▶ [Task to carry out]:
Output the number of lines in the material below containing "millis" and nothing more.

▶ [Given data]:
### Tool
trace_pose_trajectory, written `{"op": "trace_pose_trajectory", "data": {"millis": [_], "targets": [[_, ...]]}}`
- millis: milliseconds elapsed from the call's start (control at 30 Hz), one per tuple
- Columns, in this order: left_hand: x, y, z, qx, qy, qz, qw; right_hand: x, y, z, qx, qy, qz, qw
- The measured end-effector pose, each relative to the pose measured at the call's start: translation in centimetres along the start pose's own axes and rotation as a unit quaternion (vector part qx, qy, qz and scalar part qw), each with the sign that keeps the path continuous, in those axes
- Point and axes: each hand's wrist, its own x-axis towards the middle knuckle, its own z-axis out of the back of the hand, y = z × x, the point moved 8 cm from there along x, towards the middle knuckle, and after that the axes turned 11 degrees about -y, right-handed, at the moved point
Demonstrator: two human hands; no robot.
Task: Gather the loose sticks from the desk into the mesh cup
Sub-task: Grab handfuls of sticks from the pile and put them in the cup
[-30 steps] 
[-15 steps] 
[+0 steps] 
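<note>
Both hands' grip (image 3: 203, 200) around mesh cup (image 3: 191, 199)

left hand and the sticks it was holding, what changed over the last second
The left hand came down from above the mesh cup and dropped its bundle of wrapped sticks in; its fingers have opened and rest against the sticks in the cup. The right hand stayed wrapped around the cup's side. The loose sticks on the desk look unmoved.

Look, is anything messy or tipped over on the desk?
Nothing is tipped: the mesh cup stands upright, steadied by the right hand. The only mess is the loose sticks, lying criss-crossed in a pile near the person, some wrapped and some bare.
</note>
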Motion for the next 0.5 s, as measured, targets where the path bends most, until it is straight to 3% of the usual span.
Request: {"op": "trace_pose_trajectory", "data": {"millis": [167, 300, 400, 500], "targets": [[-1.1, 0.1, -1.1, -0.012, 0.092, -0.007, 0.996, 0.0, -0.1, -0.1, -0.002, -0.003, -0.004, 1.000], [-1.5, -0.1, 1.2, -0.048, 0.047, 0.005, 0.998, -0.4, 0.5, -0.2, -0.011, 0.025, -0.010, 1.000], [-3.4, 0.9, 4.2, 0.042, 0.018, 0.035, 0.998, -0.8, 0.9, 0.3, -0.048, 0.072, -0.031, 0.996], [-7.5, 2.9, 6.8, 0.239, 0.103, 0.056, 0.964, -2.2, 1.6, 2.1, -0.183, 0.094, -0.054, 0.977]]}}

▶ [Reply]:
3